Je demande donc pardon pour ce qui suit :
– Par le passé, des frères et des soeurs ont quitté la Mission à partir d’un certain nombre de désaccords soit sur des aspects pratiques soit sur des questions de doctrine. J’ai considéré ces personnes comme des « ennemies » de l’oeuvre de Dieu. Donc, j’ai rompu avec elles.
– Au fil du temps, des personnes actives ont compris que la Mission était sectaire. En fait, en ce qui me concerne, je me suis laissé séduire par une très belle apparence de vie et de piété, et j’ai été aveuglé.
– Comme nous étions dans un « réveil », j’ai négligé d’examiner sérieusement le contenu des enseignements, et j’ai ainsi accepté des enseignements non bibliques.
– Les décisions se prenaient la plupart du temps en petit comité ou en dépendance des responsables de la Mission en Afrique du Sud. Je me suis inscrit dans cette conception pyramidale de la Mission en méprisant ainsi les membres des associations et des assemblées. C’est le même constat que je fais en rapport avec mon église locale. Je décidai, l’église suivait par excès de confiance.
– J’étais souvent trop long dans mes prédications. Bien que je restais en général fidèle à la Bible, dès que je parlais au sujet du péché, je devenais dur dans mes propos.
– J’ai accepté la procédure de la Mission pour les mariages, et je sais que bien des jeunes ont été blessés dans leur foi et leur couple à cause de cette méthode. Je ne rentre pas dans les détails mais ceux qui l’ont vécu savent de quoi je parle.
– J’ai été légaliste sur le plan de l’habillement, de ce qui venait d’éventuelles origines occultes, de la collaboration entre les responsables au niveau local, de la Sainte-Cène, etc. Légaliste non pas par ce que je croyais, mais en exerçant une certaine pression sur les membres de l’assemblée…
– J’ai placé les « hommes et femmes de réveil » au-dessus des autres. J’ai souvent cru à leur parole comme si c’était une prophétie venant du Seigneur.
– Je ne trouvais pas importantes les obligations publiques et administratives (les AG, CA et autres).
– Des fois, des décisions injustes ont été prises à l’égard de certaines personnes, et j’ai rarement pris position.
– Dans la Mission, la femme était l’objet d’un paradoxe : elle était parfois considérée au-dessus de tous (les femmes responsables) et souvent elle était méprisée (sans statut particulier juste là pour satisfaire le machisme de certains hommes).
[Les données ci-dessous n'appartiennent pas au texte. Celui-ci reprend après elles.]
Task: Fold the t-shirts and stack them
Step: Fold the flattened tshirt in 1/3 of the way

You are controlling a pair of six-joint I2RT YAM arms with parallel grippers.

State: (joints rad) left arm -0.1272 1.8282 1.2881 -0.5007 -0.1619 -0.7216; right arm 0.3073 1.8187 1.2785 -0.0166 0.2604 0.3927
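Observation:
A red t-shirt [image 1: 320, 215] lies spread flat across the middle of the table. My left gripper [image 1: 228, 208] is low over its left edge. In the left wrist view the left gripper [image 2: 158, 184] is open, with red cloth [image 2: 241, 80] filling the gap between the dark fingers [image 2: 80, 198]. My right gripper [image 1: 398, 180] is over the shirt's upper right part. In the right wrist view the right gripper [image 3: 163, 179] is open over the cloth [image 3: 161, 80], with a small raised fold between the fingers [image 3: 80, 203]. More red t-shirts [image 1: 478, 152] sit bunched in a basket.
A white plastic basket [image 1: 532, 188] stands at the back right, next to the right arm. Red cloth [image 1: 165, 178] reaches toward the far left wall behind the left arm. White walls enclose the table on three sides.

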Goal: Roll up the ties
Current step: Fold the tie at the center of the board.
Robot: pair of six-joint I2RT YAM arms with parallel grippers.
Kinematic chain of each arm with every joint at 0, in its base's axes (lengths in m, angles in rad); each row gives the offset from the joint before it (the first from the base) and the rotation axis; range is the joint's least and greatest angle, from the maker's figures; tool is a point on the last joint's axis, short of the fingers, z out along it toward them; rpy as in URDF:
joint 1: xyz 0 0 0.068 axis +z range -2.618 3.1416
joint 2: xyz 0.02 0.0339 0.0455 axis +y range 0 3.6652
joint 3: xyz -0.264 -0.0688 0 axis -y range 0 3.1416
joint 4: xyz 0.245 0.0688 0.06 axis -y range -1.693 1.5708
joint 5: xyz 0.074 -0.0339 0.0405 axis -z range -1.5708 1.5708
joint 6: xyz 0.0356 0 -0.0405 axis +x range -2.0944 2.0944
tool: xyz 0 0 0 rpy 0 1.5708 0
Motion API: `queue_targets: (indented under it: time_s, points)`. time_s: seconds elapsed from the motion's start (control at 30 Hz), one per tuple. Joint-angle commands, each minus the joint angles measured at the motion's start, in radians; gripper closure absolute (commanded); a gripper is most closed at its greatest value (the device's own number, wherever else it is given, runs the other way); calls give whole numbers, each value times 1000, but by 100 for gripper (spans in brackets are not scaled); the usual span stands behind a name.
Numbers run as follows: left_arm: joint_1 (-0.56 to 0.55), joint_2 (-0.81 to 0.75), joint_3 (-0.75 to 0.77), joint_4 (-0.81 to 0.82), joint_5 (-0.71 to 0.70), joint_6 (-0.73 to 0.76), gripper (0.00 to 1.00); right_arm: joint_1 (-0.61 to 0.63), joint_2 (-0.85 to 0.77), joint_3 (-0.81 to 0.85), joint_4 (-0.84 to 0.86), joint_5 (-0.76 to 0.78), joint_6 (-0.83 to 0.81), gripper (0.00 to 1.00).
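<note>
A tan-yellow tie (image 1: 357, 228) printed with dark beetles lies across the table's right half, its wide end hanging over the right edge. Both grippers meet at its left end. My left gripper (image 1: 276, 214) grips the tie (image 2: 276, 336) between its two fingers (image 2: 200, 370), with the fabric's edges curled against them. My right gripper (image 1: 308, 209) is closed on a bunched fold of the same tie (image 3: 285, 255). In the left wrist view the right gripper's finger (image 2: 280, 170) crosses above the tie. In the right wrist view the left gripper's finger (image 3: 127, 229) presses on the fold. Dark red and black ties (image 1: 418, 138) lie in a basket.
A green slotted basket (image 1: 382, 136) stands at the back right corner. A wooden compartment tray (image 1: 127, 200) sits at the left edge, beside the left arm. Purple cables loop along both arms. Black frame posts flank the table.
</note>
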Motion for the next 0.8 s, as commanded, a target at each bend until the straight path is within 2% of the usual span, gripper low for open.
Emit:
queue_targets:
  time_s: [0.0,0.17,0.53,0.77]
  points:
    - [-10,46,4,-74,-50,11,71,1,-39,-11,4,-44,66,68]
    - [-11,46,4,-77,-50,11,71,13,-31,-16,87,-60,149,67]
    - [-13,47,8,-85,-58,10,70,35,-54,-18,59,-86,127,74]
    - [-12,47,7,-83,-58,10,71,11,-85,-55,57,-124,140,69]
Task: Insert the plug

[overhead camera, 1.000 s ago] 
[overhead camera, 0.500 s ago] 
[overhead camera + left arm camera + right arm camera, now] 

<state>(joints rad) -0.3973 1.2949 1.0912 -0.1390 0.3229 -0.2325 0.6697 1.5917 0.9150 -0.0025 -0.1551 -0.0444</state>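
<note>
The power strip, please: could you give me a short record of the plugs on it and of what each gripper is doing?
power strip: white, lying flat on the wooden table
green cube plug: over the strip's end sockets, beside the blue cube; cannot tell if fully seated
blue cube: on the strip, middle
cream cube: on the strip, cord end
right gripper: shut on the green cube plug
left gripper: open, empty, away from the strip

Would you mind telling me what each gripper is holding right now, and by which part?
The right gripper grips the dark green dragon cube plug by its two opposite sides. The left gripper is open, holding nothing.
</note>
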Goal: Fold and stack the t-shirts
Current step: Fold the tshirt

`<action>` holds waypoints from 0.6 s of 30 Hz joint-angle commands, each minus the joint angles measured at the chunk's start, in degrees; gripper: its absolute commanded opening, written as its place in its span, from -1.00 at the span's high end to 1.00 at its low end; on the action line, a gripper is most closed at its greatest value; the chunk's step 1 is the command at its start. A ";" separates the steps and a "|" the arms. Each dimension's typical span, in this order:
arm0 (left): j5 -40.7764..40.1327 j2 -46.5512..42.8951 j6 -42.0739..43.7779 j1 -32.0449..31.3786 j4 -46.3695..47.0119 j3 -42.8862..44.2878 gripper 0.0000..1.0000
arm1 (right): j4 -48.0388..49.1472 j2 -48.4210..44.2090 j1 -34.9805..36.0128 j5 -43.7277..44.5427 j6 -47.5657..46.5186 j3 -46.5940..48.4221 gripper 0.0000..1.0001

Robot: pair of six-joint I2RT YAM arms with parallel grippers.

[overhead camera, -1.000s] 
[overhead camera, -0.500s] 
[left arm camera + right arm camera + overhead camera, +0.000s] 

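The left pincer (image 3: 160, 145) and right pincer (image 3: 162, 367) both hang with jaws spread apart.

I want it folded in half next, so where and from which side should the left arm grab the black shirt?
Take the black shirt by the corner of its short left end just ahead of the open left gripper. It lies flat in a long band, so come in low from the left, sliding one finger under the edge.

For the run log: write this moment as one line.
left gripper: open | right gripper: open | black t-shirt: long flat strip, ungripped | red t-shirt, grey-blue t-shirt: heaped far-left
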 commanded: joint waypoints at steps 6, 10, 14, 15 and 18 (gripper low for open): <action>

Je n’ai jamais pris position à ce sujet, me contentant d’être heureux dans mon environnement familial.
– Je n’ai jamais demandé de compte à la Mission au sujet de ses finances, de ses projets et de ses objectifs.
– Je me suis souvent satisfait d’avoir le « réveil » alors que les autres évangéliques, pour moi, ne l’avaient pas (le critère étant la confession des péchés devant témoin).
– En fait, et c’est le dernier point qui englobe tous les autres, j’ai abandonné mon premier amour envers mon Seigneur Jésus, parce que j’ai idolâtré le « réveil », puis des hommes, KSB, et finalement moi-même !

L’enjeu de tout cela, ce n’est pas moi, ni même tous ceux qui ont expérimenté cet enfermement spirituel et/ou psychologique, mais c’est Jésus-Christ qui a payé le prix à Golgotha pour le salut de quiconque.

Mais j’affirme ici que la situation n’est pas désespérée. Pourquoi ?
– Jésus est vainqueur !
– Sa bonté pousse chacun des hommes qui espèrent en Lui à la repentance.
– Jésus est l’auteur de notre foi et amènera celle-ci à sa perfection.
– Jésus est pour nous guérison, il est notre soleil de justice. Il saura nous délivrer de tout notre passé, de toutes nos erreurs, de toutes nos culpabilités, de toutes nos amertumes et de toutes nos meurtrissures qu’elles soient spirituelles et/ou psychologiques.

L’Église de Jésus-Christ est toujours là avec l’enseignement de Jésus et des apôtres, la communion fraternelle, la fraction du pain, et la prière.

Je remercie chacun pour sa compréhension,
Louis-Michel Fillatre, Décembre 2020.